The Prevention Operations Ashore Insignia is awarded to enlisted members (grade E-4 and above) and officers of the United States Coast Guard and United States Coast Guard Reserve, to Coast Guard civilians, and to members of the United States Coast Guard Auxiliary to recognize professional accomplishment in the Marine Safety program. In addition, the United States Coast Guard Auxiliary has a similar award called the Auxiliary Marine Safety (Trident) Device as part of the Auxiliary's Marine Safety Trident Program. On 19 April 2023, the name was changed from the Marine Safety Insignia to its current name.

==History==
Admiral James Loy, as Commandant of the Coast Guard, approved the creation of the Marine Safety Insignia on 2 November 2000 to recognize the professional accomplishment of personnel in the Coast Guard's Marine Safety Program. The Commandant presented Rear Admiral Robert C. North, then-Assistant Commandant for Marine Safety and Environmental Protection, with the first Marine Safety Insignia on 10 April 2001, who accepted it "on behalf of all the marine safety professionals past, present, and future". Admiral North then presented the second Marine Safety Insignia to Master Chief Bell, the Marine Science Technician Rating Force Manager.

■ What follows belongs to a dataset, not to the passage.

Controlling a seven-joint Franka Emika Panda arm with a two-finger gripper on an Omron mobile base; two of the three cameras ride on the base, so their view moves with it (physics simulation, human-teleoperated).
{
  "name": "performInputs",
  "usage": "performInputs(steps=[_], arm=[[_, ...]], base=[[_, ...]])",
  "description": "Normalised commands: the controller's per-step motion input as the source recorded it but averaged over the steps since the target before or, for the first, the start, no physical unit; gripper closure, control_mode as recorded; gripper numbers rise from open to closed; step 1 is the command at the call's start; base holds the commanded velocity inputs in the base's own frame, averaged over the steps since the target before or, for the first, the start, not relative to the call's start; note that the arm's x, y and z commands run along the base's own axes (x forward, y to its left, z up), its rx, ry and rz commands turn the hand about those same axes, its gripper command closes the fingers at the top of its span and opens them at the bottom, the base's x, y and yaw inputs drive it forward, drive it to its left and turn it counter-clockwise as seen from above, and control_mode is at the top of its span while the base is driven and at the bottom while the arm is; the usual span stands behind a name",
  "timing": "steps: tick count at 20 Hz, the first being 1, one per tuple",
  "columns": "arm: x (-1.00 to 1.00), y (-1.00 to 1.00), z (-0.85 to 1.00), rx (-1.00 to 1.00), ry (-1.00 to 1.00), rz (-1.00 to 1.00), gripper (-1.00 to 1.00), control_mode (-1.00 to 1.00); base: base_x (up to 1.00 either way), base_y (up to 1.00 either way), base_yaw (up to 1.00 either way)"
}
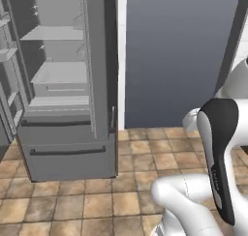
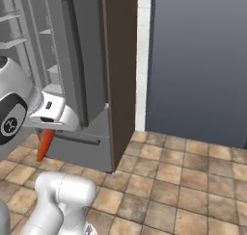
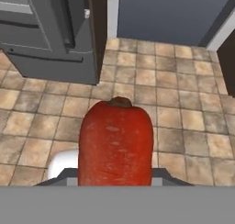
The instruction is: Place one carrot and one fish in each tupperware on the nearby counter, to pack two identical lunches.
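Note:
A red-orange carrot (image 2: 45,142) hangs point-down from my gripper (image 2: 47,129), which is shut on its upper end, high above the tiled floor. In the hand view the carrot (image 3: 115,145) stands thick and close in the lower middle, its small dark green top pointing away from the camera, and it covers my fingertips. The floor lies far below it. The fish and both tupperware are out of view.
An open grey fridge (image 1: 63,85) with bare shelves and lower drawers stands at the left, its door edge (image 2: 82,60) close to my hand. A dark blue-grey wall panel (image 1: 174,56) fills the back right. Brown floor tiles (image 3: 174,94) spread in front.

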Motion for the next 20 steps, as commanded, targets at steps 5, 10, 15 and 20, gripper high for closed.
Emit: performInputs(steps=[5, 10, 15, 20], arm=[[0.0, 0.0, 0.0, 0.0, 0.0, 0.0, 1.0, 1.0], [0.0, 0.0, 0.0, 0.0, 0.0, 0.0, 1.0, 1.0], [0.0, 0.0, 0.0, 0.0, 0.0, 0.0, 1.0, 1.0], [0.0, 0.0, 0.0, 0.0, 0.0, 0.0, 1.0, 1.0]], base=[[-0.01, -1.0, 0.09], [-0.02, -0.94, 0.52], [-0.13, -0.59, 0.74], [-0.41, -0.43, 0.83]])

The Marine Safety Insignia was renamed as the Prevention Operations Ashore Insignia on 19 April 2023 in Commandant Instruction 1200.2A. The criteria for the insignia was changed to shift Response marine safety qualifications to the new Response Operations Ashore Insignia.

==Description==
Originally, the description and symbolism of the Marine Safety Insignia was explained in Commandant Instruction M1200.1. When the award was changed to the Prevention Operations Ashore Insignia, the description remained the same but the symbolism was slightly changed:

The Prevention Operations Ashore Qualification Insignia is a gold rectangle with a trident extending within its length. A gold compass rose is centered above the trident with a silver shield covering the center of the compass rose. A braided rope runs the length of the trident and is intertwined with the compass rose.
- The trident represents the three areas within the Prevention community – Commercial Vessel and Facility Inspections, Marine Investigations, and Waterways Management – and is also the recognized symbol of the Marine Science Technician rating. (Previously, as the Marine Safety Insignia, the trident represented "the three pronged approach to our mission; prevention, preparedness, and response".)
- The compass rose is a recognized symbol of the world – acknowledging our worldwide reputation, influence, and duty stations.
- The shield represents the safety and protection of people, property, and the environment.
- The combination of silver and gold in the same insignia represents the Enlisted members (silver) and the Officer Corps (gold). Not having a separate color insignia for each symbolizes the similarity of qualifications required to fulfill the mission, regardless of rank/rate.
- The braided rope represents the Coast Guard Seal, our service, and its maritime heritage. The rope intertwined among the other symbols represents the coordination between all Prevention (previously marine safety) personnel and operations for the successful mission completion.

==Criteria==
To receive the Prevention Operations Ashore Insignia the member must earn four Prevention competencies. To earn the permanent version of the insignia, the member must also serve a cumulative five years at certain unit types in a billet with direct and regular involvement in Prevention operations as determined by the commanding officer. If the member has not obtained the required five years, temporary entitlement may be awarded for the period that the member is permanently assigned to that unit. The list of eligible competencies and unit/billet types are found in Commandant Instruction 1200.2A.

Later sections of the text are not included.